On average, my band tours about two weeks per year–day jobs and paid vacation will do that to you. As a result, it’s nearly impossible for us to build any kind of reliable draw in cities like Boston or Seattle, because we only get to them once every two years minimum, if you go by our ideal of hitting the East Coast one year and the West Coast the next (although in reality we haven’t been out west in three years). So every time we go out, it’s the same thing–pulling teeth to get shows in clubs where no one has ever heard of us, with no chance to build any kind of built-in following for next time (think about it–how many touring bands have you seen come through Cactus Club in the last year? Now how many do you remember? Exactly). It’s worked better for pals of ours, like the departed Modern Machines, who had no problem with living in squalor and working pizza delivery jobs in order to tour for months at a time and hit places multiple times per year. But we’re pussies who like job security and nice apartments. They are hard; we are soft.

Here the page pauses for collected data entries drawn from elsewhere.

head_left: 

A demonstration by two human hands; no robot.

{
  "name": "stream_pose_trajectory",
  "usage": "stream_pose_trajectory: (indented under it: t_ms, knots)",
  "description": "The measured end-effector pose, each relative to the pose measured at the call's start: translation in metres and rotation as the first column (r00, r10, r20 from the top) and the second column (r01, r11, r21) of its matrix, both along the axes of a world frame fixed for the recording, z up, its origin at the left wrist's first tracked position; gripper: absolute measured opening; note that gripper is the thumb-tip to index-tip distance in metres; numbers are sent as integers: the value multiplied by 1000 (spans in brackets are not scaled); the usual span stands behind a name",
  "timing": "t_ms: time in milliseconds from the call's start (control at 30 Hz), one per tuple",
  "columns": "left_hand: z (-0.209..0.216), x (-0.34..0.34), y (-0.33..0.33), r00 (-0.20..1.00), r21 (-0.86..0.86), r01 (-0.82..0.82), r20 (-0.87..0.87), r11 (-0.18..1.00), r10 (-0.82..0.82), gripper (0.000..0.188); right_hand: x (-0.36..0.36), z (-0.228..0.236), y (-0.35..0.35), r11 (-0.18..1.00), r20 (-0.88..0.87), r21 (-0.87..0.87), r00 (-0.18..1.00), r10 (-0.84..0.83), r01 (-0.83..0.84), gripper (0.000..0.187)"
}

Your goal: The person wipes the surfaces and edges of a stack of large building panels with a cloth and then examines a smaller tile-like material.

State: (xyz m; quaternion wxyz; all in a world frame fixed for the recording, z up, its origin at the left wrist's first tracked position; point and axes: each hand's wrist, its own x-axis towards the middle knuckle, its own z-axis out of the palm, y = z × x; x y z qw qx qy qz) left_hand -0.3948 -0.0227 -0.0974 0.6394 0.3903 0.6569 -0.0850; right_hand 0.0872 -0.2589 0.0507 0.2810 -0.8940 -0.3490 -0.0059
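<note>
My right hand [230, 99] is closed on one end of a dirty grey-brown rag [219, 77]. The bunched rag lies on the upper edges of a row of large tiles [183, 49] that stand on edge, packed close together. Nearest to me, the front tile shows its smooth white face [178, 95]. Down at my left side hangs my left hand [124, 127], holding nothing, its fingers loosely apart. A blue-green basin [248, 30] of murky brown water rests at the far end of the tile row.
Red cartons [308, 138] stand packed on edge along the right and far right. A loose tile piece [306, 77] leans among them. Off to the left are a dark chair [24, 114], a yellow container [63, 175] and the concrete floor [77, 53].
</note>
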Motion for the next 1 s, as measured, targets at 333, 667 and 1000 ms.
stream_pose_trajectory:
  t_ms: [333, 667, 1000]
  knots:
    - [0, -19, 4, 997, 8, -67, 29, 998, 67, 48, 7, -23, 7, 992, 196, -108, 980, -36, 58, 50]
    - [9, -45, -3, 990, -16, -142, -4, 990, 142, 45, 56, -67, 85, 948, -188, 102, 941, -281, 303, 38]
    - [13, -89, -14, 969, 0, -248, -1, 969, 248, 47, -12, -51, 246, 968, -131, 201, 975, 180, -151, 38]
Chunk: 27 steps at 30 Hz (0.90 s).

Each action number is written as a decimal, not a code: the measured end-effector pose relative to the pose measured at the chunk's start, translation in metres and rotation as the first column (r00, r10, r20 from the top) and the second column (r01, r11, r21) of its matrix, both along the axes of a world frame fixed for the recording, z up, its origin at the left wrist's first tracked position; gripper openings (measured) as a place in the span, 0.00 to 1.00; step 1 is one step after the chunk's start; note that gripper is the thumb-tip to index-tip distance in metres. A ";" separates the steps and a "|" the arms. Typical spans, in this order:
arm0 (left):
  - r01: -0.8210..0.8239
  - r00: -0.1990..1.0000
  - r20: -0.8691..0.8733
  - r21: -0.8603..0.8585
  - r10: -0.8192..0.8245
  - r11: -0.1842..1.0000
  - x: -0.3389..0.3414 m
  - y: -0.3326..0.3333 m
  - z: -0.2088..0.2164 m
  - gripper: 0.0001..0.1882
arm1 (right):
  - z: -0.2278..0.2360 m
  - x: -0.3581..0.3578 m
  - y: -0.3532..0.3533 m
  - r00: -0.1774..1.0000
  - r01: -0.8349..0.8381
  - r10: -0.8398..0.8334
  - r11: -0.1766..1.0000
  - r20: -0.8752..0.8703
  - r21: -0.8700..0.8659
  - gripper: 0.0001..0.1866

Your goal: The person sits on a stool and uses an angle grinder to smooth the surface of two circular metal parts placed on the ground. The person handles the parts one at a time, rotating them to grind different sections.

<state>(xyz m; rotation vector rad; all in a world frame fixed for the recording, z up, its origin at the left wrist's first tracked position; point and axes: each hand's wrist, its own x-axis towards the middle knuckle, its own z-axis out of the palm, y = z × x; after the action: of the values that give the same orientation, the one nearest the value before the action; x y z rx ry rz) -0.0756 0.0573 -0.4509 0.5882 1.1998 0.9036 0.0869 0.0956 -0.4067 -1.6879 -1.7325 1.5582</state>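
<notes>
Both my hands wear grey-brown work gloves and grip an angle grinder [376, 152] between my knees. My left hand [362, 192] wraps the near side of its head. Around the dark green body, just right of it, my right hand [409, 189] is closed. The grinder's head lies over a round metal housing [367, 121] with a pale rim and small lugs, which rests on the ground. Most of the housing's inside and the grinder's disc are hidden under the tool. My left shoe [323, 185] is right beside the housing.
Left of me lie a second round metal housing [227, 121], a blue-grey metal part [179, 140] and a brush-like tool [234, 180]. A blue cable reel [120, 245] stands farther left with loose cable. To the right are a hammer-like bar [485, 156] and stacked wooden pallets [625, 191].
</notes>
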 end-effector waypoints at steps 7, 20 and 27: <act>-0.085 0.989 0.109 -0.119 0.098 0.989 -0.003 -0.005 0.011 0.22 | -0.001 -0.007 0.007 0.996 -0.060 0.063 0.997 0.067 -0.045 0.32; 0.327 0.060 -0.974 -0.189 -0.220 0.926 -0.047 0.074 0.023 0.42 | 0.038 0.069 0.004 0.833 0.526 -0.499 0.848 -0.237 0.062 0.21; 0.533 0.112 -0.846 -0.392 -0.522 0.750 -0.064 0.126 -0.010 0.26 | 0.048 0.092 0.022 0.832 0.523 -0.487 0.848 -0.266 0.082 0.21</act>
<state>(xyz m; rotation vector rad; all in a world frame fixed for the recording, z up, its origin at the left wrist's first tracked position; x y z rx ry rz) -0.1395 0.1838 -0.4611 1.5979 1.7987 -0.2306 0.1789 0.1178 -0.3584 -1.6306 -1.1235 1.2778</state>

Still, because comparatively, there are many Milwaukee bands who don’t tour at all–or if they do, they don’t blab about it as much as we do–we get this reputation for being “road warriors,” enough to be dubbed as such by Milwaukee Magazine and other outlets. Suddenly, we’re a hard-ass touring machine, because we happen to be unable to shut our mouths about it. Perception is reality.

2) The Washington, DC school system is so bankrupt that the city’s criminals do not even know how to properly steal from band vans.

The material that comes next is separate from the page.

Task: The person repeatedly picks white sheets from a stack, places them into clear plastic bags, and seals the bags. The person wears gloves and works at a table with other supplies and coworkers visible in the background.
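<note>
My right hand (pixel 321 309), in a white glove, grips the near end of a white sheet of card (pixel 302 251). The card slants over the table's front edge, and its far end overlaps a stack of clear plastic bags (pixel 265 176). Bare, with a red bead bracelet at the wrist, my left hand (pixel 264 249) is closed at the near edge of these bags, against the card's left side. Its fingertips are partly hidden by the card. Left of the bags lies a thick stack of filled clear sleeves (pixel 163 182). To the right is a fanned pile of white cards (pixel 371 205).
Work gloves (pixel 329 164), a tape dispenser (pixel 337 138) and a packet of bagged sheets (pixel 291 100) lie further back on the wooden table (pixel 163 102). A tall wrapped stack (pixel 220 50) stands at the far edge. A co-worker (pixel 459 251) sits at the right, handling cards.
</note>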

So we’re pulling into DC and approaching the Velvet Lounge, our hosts for the night. Because there is no goddamn parking in our nation’s capital, the club allows us to park in the alley behind their building, warning us: “be aware–it is an alley in DC. Take all your valuables out of the van.” Of course, we don’t listen, because we are naive schmucks from Wisconsin, so after loading our gear and merchandise into the venue, we leave the van parked in back with all our bags, clothes, and beer.

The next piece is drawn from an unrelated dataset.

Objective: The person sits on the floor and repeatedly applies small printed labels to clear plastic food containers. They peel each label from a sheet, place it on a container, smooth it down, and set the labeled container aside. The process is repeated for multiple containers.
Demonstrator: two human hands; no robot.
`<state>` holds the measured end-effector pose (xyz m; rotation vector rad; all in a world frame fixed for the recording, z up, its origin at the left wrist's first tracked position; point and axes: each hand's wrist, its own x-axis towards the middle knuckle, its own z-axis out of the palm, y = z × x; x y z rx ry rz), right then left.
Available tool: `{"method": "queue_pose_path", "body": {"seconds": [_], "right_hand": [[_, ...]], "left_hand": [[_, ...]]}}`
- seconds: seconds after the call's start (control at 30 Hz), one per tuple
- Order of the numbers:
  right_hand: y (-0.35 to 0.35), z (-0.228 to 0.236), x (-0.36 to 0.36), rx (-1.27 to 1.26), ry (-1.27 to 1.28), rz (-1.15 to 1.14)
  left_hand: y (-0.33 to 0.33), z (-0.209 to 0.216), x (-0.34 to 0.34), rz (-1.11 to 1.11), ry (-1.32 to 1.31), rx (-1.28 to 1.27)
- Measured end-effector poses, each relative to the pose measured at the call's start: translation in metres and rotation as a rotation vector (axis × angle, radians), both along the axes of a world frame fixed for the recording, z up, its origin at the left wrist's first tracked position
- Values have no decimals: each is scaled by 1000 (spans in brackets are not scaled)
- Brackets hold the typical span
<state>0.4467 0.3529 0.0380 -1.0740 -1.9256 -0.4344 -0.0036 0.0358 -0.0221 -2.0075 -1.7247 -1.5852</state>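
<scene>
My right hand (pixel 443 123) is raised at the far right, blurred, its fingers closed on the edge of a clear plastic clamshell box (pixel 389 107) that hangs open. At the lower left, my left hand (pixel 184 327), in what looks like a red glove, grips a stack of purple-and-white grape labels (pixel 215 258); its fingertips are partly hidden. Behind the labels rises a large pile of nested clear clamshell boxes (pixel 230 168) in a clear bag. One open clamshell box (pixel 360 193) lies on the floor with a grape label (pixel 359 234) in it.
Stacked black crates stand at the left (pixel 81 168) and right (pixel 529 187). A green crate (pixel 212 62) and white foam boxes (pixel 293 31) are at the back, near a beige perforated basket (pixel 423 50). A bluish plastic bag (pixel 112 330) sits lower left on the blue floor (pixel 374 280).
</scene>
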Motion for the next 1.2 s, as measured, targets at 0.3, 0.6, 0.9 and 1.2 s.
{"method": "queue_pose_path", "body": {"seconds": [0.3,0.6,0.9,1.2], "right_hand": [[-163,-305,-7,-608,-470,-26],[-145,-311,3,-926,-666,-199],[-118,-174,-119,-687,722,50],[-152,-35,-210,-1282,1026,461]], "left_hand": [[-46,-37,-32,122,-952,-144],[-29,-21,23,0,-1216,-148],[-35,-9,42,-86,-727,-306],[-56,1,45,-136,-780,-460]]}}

Not a half hour into the show, HiFi bassist The Fucking Wizard and i pop out back to check the van, and all our bags are gone. Clothes, towels, utility infielder Rev. Ever’s iPod…bye bye! We’re irritated, but it’s not like we weren’t warned. I head into the club to break the news.

Meanwhile, the Wizard sulks in the van until someone approaches and opens the back hatch. This person responds to the Wizard yelling “GET THE FUCK OUT OF HERE NOW!” by saying, “woahwoahwoah dude, it wasn’t me! I saw the dudes going through your shit, and then they ran off and tossed a bunch of it into that dumpster across the street by the school!”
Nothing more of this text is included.